*YOUR ASSIGNMENT:*
Pictures stay out. Extract the lines below from the first one through the line with "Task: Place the", both included.

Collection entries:

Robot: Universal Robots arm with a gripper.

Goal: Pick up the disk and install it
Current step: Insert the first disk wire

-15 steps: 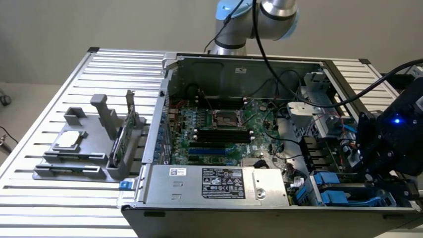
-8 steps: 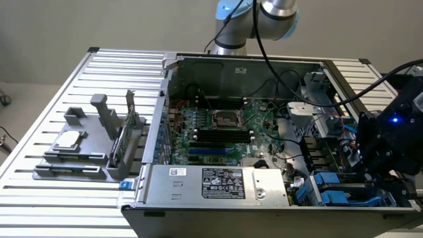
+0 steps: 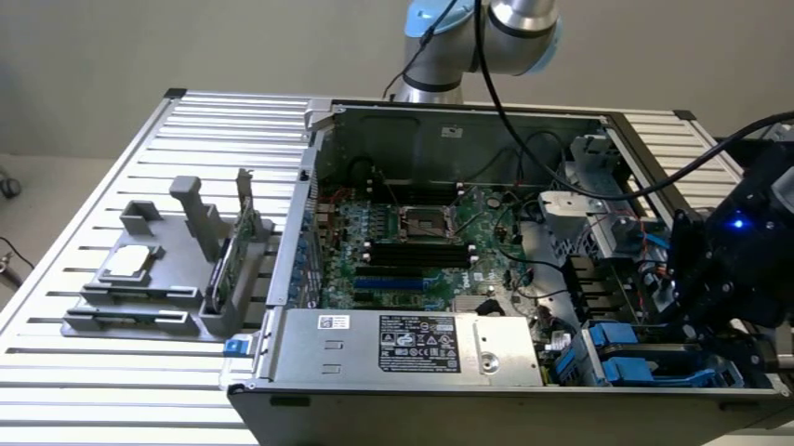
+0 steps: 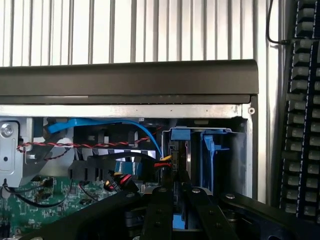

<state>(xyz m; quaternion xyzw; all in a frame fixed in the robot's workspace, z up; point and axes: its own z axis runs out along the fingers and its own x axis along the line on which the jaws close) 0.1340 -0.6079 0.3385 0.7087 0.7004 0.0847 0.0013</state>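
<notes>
My pincer (image 4: 175,200) is clenched on the disk (image 4: 179,165), standing it in the blue drive bay (image 4: 215,150) at the computer case (image 3: 410,346) corner; I judge installation nearly done, not released.

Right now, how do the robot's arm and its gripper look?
The arm has silver-grey round tube segments with pale blue caps at the joints, and a black cable runs down from it. The gripper is black, built of flat linkage bars joined by round bolts. Its bulky black wrist housing carries a small glowing blue light.
</notes>
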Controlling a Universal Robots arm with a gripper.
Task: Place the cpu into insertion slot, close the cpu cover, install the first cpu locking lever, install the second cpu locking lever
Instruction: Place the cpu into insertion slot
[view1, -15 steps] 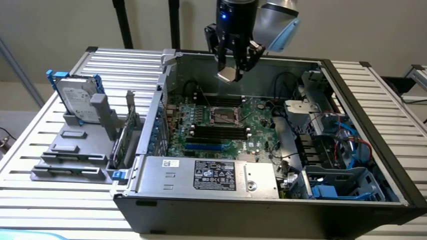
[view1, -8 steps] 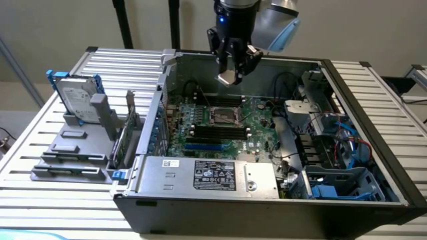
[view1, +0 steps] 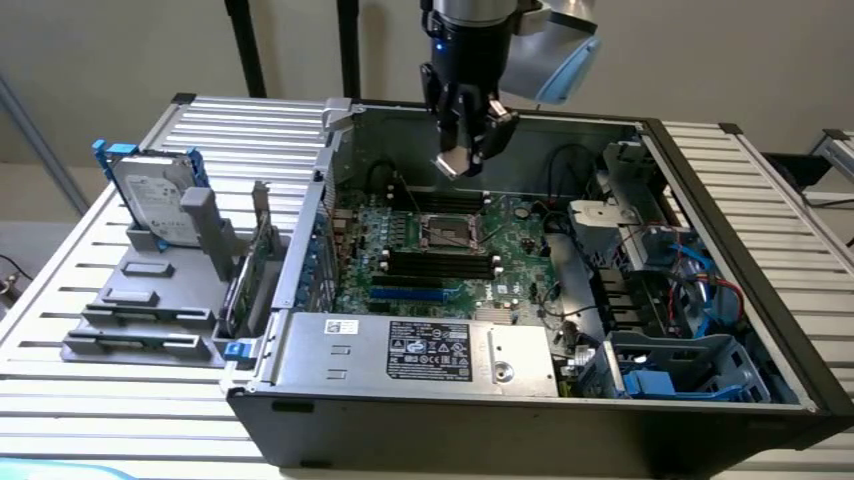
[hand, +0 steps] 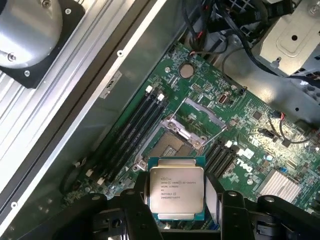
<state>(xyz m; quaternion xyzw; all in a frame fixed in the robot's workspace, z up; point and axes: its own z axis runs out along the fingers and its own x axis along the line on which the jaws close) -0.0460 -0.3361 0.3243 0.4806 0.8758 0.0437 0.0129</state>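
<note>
Chip (hand: 176, 192) grasped in the jaws, hanging above the apparently open socket (hand: 169, 146); any tilt or offset on descent could bend socket pins

The open case (view1: 534, 432) sits on the desk (view1: 120, 400). From the insertion slot (view1: 451, 232) at mid-board, the power supply box (view1: 414, 350) lies at six o'clock. The claw (view1: 467, 150) hangs at twelve with the cpu (hand: 176, 189). A hard drive (view1: 151, 195) stands at nine, outside the case.
</note>
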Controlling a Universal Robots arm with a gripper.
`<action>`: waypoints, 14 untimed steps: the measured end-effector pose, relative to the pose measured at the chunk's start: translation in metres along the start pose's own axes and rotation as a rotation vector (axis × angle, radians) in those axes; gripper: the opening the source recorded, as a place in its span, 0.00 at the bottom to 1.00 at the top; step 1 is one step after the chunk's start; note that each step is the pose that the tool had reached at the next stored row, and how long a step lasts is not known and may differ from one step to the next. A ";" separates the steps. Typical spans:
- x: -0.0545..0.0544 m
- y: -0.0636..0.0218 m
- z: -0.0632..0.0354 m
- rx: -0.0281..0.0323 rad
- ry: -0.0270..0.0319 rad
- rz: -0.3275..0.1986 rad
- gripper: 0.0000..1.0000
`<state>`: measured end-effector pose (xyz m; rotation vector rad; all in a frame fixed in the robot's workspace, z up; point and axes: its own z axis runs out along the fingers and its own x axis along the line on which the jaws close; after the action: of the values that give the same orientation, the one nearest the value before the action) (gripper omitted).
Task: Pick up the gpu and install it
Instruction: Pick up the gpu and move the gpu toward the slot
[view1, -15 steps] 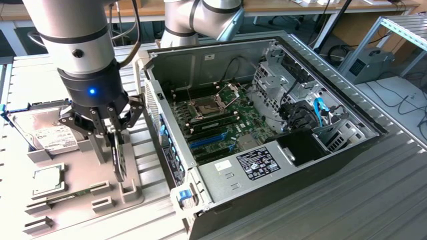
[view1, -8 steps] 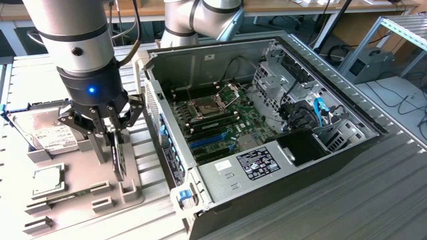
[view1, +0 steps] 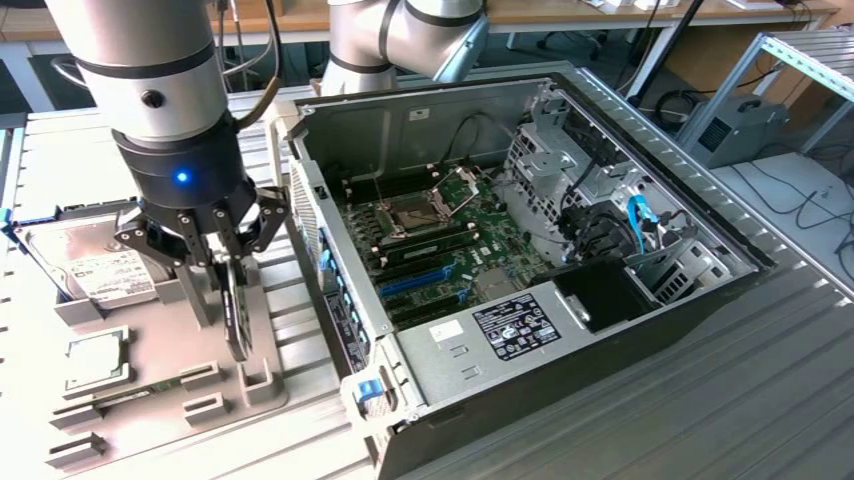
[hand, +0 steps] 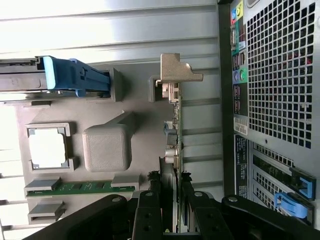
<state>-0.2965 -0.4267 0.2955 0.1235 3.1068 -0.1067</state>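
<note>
My pincer (view1: 223, 264) clamps the upright gpu (view1: 239, 318) at the grey tray (view1: 158, 345), frame left, on a ribbed metal worktop (view1: 767, 400).

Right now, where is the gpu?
In the exterior view the gpu stands on edge on the grey parts tray, directly under the end effector, at the exterior view's left of the open computer case.

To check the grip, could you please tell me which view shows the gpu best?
The wrist view: the gpu runs edge-on from its bracket into the claw. The exterior view shows a dark sliver under it.
</note>
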 end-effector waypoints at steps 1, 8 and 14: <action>0.000 0.0000 -0.0007 0.0000 0.0000 0.000 0.26; 0.000 -0.0002 -0.0035 0.0000 0.0000 0.000 0.26; 0.000 -0.0004 -0.0056 0.0001 0.0001 0.000 0.26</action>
<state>-0.2965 -0.4267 0.3011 0.1235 3.1068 -0.1069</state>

*ANSWER TO THIS PROBLEM:*
Robot: Universal Robots arm with a gripper.

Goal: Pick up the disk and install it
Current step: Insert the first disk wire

-15 steps: 
-8 steps: 
+0 steps: 
+0 steps: 

<state>(xyz m; quaternion xyzw; all in a frame fixed in the robot's workspace, z up; point and axes: its own z axis runs out along the fingers and its own x axis along the line on which the jaws close) 0.1340 -0.6079 0.3385 0.7087 0.7004 0.0847 0.0013</state>
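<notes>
My pincer (image 4: 175,200) is clenched on the disk (image 4: 179,165), standing it in the blue drive bay (image 4: 215,150) at the computer case (image 3: 410,346) corner; I judge installation nearly done, not released.

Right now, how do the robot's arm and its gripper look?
The arm has silver-grey round tube segments with pale blue caps at the joints, and a black cable runs down from it. The gripper is black, built of flat linkage bars joined by round bolts. Its bulky black wrist housing carries a small glowing blue light.
</notes>
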Controlling a Universal Robots arm with a gripper.
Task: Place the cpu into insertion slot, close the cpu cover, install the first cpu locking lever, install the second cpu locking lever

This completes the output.